(Dataset records)
____

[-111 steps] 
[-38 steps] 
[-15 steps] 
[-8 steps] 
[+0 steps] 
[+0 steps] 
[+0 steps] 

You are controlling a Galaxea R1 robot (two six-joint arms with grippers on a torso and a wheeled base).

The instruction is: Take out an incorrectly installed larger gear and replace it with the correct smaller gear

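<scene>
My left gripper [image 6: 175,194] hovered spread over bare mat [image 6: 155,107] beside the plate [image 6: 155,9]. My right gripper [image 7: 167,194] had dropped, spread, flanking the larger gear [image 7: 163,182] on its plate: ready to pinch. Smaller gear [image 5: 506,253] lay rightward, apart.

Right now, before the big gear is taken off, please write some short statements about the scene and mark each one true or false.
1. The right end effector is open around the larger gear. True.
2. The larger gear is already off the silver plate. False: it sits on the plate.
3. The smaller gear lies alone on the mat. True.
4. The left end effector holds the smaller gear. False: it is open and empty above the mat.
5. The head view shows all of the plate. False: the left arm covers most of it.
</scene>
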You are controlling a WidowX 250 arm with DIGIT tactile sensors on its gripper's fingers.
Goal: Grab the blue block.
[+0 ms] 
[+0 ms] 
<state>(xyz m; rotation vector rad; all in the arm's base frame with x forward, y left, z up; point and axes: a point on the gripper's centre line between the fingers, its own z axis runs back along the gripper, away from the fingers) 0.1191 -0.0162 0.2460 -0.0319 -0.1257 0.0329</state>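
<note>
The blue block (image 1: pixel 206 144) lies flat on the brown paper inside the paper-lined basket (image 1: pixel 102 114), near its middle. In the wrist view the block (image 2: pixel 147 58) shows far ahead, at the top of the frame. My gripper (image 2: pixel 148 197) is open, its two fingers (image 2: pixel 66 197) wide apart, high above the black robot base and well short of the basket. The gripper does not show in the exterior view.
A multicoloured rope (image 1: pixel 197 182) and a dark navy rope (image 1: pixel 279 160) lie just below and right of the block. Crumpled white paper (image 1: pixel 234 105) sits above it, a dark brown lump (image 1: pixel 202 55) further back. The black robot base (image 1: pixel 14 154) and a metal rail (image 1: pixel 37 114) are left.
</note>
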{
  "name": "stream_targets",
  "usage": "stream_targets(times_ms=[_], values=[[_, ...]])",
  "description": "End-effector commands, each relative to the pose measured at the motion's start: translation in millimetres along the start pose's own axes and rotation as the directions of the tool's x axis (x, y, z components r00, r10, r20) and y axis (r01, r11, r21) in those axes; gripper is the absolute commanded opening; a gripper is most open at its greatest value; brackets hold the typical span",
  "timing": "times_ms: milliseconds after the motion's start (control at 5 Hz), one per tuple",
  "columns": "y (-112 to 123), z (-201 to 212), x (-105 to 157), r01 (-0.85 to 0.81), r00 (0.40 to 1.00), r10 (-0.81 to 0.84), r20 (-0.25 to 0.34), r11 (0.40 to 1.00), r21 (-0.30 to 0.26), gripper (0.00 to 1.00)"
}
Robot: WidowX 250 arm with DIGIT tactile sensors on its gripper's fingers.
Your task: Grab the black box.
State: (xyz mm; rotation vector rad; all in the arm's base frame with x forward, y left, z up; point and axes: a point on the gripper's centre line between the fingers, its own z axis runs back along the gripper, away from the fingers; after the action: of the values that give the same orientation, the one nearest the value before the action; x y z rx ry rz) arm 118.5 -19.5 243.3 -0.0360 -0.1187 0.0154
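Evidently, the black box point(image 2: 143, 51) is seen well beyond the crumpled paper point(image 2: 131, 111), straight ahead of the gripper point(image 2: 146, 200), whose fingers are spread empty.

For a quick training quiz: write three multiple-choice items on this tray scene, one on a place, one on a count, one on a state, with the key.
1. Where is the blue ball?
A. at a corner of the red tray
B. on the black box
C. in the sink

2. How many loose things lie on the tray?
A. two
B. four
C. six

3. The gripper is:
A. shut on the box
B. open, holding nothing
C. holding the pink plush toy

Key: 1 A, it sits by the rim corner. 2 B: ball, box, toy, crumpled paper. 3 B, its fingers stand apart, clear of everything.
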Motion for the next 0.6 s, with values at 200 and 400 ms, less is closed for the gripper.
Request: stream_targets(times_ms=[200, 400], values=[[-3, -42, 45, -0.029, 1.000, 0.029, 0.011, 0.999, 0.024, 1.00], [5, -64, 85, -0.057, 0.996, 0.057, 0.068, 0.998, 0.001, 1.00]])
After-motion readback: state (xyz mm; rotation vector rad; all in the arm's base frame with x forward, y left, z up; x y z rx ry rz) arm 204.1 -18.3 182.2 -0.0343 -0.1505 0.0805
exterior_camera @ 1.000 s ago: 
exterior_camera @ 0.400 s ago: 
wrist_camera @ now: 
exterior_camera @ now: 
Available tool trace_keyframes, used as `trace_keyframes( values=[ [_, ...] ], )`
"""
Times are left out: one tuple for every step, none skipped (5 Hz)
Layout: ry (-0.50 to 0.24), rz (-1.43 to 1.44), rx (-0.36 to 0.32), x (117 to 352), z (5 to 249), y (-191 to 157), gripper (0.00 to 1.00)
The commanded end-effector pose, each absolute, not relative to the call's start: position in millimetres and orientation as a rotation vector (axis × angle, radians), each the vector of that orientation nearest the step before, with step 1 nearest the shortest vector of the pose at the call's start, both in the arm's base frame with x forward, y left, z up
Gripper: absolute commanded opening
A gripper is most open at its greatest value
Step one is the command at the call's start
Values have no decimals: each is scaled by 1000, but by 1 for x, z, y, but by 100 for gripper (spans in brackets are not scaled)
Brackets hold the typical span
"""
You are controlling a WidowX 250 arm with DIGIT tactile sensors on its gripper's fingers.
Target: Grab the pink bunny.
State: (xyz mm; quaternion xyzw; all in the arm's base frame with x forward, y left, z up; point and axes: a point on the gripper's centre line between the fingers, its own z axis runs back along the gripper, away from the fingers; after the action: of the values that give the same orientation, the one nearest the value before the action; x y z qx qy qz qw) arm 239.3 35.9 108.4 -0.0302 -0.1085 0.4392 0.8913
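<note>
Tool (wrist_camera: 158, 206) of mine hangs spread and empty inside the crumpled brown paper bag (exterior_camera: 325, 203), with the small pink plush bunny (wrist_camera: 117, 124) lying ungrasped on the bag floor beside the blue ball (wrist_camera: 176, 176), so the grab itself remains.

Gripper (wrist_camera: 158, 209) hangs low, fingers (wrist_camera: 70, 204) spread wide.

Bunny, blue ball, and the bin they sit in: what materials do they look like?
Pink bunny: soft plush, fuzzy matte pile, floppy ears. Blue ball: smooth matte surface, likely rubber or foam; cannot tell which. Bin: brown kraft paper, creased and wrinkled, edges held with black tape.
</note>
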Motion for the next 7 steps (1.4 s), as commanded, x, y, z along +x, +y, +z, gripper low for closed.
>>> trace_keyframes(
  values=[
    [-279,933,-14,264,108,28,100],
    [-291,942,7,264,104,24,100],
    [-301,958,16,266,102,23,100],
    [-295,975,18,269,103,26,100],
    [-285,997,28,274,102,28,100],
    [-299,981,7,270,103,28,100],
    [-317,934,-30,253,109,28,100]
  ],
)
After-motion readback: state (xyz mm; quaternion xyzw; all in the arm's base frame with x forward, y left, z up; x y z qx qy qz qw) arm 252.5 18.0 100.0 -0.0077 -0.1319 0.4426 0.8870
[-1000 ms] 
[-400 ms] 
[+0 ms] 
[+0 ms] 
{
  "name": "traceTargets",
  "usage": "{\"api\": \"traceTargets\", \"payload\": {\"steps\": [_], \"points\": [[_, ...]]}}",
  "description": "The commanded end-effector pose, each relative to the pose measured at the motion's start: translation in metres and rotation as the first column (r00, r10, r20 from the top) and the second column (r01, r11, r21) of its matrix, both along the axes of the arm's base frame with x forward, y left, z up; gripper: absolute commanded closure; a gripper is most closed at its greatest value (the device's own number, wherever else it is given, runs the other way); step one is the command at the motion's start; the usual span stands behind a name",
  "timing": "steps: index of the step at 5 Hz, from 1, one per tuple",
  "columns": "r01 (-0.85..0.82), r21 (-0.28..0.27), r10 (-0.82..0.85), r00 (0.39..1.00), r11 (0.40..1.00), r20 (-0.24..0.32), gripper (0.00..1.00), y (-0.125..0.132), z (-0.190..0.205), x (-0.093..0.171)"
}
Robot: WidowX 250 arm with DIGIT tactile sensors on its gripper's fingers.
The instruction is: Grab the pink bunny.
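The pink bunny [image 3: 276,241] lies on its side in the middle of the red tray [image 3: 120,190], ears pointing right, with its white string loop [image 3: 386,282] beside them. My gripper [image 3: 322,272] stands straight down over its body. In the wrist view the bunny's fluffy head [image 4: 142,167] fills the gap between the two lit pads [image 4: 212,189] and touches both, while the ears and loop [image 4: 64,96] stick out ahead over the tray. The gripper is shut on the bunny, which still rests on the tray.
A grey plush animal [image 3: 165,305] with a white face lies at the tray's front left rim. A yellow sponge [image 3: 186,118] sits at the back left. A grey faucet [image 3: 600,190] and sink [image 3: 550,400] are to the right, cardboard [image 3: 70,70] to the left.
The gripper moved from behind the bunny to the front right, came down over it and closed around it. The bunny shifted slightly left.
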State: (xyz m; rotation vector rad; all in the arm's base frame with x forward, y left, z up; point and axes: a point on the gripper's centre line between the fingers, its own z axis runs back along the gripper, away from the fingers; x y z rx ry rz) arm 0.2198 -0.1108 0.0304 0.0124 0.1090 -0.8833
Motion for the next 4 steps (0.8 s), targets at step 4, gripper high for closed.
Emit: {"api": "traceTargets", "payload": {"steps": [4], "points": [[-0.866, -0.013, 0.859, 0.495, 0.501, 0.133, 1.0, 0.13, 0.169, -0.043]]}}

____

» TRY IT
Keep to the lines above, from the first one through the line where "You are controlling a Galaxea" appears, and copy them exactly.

» WRITTEN RESPONSE
[-111 steps] 
[-38 steps] 
[-15 steps] 
[-8 steps] 
[+0 steps] 
[+0 steps] 
[+0 steps] 

You are controlling a Galaxea R1 robot (two six-joint arms with grippers on a torso and a wheeled base).

Here the work on this exercise is complete.